__PROBLEM TO WORK ON__.
What lines in the records below include the word "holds"? Return each one.

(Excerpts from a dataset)
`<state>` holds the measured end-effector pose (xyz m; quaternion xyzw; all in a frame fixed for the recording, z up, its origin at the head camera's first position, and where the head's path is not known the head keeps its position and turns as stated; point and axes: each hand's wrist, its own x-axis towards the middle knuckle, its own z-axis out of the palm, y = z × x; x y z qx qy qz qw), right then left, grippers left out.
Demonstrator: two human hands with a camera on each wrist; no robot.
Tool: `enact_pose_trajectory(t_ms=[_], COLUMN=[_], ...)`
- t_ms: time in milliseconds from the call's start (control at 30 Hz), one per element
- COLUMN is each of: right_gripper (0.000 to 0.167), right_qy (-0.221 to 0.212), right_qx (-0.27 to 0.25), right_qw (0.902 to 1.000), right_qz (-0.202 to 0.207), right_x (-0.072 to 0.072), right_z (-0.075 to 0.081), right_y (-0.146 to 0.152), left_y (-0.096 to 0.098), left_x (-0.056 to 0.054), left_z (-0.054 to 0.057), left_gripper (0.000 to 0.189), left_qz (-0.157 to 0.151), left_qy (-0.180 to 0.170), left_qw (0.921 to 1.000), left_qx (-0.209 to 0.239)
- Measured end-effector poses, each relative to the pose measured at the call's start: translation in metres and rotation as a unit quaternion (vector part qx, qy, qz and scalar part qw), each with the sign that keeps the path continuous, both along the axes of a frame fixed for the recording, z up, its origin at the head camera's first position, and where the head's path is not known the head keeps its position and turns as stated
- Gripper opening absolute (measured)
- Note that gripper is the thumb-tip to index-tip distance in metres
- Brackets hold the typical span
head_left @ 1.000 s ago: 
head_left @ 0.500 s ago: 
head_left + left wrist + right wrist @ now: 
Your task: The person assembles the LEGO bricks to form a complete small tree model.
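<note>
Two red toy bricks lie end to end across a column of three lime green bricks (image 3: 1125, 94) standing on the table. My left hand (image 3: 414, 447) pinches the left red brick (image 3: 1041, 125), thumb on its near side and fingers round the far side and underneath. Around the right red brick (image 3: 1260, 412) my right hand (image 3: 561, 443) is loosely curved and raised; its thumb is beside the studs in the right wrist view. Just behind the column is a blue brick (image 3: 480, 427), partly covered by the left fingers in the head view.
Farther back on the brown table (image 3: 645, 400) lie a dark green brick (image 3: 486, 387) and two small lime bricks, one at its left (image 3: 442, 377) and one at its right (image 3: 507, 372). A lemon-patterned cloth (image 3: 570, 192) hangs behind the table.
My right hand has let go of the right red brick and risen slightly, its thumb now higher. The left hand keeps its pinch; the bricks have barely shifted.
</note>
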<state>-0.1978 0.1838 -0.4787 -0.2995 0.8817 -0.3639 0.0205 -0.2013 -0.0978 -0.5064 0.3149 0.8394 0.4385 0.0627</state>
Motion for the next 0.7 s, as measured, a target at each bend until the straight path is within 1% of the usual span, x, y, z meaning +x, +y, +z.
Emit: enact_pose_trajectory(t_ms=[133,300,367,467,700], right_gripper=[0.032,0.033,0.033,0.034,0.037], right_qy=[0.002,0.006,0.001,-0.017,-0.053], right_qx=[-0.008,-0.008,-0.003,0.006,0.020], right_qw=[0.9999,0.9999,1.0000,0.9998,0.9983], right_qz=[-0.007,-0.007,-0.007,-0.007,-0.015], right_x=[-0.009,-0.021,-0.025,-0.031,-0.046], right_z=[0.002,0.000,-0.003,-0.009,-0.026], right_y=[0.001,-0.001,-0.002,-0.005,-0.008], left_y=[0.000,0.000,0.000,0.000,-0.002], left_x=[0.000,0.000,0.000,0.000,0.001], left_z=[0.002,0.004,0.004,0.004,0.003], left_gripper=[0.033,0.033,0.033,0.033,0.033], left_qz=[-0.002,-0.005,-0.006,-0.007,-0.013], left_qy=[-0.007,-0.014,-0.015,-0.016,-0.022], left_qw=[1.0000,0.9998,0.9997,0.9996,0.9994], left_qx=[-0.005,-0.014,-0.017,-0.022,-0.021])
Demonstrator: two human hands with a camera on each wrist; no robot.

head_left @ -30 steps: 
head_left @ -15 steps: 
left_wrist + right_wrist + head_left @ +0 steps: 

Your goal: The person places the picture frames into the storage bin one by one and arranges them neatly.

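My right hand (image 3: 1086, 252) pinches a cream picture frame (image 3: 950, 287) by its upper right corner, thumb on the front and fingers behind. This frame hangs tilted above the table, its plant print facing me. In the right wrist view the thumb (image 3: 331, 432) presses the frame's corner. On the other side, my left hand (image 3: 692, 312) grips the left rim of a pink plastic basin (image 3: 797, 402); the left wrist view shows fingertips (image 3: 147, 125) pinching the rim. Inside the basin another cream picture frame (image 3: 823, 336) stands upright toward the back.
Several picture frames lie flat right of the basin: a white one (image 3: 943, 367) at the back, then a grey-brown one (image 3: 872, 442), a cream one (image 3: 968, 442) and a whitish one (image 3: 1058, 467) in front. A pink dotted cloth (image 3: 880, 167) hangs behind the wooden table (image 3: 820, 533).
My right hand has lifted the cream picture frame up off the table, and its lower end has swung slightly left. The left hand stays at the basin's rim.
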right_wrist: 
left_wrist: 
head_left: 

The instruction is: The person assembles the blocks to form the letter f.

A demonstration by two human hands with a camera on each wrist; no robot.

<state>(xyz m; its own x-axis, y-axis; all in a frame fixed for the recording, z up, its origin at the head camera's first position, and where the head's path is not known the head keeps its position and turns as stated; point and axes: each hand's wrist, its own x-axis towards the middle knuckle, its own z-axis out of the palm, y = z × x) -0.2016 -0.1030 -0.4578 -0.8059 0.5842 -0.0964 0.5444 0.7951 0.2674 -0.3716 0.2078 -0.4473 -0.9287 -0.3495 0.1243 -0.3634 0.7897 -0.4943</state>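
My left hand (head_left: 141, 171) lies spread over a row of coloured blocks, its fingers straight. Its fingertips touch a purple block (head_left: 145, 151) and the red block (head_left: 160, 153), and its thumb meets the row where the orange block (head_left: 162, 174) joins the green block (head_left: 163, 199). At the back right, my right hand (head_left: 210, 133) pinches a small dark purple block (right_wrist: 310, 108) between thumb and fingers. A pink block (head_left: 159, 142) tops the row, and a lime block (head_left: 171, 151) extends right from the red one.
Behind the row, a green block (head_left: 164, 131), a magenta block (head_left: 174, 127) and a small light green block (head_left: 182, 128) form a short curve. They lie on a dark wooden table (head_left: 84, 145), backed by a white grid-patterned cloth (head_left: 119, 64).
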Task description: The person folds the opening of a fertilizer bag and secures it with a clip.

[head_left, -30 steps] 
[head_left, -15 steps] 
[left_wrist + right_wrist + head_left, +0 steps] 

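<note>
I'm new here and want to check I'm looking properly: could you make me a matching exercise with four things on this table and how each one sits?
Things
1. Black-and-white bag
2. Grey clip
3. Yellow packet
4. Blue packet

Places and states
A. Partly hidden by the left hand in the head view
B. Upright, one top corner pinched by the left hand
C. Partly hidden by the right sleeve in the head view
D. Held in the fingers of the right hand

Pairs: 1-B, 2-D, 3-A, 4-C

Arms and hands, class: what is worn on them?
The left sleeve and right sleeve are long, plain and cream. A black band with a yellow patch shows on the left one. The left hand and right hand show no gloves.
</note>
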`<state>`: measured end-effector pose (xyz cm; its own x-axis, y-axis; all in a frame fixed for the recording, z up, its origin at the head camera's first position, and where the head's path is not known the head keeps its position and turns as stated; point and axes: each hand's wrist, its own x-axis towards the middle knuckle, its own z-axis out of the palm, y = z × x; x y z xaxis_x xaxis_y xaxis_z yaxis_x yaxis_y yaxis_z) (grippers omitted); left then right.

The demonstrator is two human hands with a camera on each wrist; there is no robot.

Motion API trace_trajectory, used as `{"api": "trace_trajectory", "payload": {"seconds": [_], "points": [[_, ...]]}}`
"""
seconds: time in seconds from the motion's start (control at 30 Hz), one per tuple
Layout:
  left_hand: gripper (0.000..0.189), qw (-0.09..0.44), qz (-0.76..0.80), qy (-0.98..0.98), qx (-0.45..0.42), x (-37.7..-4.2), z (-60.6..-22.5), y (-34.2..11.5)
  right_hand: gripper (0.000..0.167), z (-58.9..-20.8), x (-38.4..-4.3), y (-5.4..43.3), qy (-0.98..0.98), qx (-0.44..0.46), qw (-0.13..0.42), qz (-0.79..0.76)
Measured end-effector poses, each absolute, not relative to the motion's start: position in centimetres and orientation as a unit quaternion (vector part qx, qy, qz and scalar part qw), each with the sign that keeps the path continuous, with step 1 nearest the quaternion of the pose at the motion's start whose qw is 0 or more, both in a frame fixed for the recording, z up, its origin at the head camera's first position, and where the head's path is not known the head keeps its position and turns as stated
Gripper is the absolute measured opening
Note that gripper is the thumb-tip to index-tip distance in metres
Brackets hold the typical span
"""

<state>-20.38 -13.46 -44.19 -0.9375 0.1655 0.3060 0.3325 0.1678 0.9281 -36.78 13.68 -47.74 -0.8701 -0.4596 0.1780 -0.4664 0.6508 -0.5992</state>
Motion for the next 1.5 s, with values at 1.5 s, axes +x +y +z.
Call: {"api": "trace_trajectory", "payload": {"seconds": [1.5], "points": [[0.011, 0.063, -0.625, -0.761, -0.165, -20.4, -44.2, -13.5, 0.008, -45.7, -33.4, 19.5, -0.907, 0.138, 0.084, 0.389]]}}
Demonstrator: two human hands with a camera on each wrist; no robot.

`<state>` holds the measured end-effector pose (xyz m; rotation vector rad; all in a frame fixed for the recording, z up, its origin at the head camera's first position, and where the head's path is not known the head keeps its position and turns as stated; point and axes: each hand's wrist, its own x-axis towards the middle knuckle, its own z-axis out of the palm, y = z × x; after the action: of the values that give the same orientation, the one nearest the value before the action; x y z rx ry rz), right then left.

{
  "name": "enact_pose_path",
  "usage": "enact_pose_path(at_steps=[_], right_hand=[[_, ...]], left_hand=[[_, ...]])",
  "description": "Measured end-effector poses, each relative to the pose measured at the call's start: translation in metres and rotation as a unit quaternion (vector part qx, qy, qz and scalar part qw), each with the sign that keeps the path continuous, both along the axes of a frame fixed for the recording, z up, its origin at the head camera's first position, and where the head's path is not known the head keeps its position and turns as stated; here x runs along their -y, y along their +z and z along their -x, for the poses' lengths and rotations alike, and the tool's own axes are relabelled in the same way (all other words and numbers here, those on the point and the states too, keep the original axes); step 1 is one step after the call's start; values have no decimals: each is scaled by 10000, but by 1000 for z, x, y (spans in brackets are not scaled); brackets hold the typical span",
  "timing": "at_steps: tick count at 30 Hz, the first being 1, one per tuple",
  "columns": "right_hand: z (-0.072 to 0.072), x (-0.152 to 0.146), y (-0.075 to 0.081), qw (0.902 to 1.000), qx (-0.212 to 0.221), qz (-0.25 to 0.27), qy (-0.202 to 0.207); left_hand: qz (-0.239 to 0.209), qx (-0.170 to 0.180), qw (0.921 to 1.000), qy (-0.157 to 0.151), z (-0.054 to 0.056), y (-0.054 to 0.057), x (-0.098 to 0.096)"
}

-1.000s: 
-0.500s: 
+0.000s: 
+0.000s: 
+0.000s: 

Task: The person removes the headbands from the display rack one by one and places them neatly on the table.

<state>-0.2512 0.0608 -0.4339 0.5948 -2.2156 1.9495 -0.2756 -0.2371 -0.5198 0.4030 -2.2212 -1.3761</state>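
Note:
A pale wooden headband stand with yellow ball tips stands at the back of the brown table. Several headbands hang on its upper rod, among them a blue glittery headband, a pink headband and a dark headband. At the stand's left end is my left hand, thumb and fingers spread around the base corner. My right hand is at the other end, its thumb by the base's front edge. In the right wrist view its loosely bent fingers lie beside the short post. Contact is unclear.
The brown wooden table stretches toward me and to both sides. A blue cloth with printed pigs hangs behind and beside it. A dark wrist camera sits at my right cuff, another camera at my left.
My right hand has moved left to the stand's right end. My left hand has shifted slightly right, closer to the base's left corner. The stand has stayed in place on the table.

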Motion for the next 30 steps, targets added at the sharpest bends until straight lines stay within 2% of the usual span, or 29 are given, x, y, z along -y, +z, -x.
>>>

__EXERCISE SOLUTION__.
`<state>` holds the measured end-effector pose (xyz m; quaternion xyzw; all in a frame fixed for the recording, z up, its origin at the head camera's first position, and where the head's path is not known the head keeps its position and turns as stated; point and axes: each hand's wrist, its own x-axis towards the middle knuckle, its own z-axis out of the palm, y = z × x; x y z qx qy qz qw), right then left, grippers left out.
`<state>` holds the measured end-effector pose (xyz m; rotation vector rad; all in a frame fixed for the recording, z up, its origin at the head camera's first position, and where the head's path is not known the head keeps its position and turns as stated; point and axes: each hand's wrist, its own x-axis towards the middle knuckle, its own z-axis out of the palm, y = z × x; after the action: of the values that give the same orientation, the one nearest the value before the action; x y z rx ry rz), right then left.

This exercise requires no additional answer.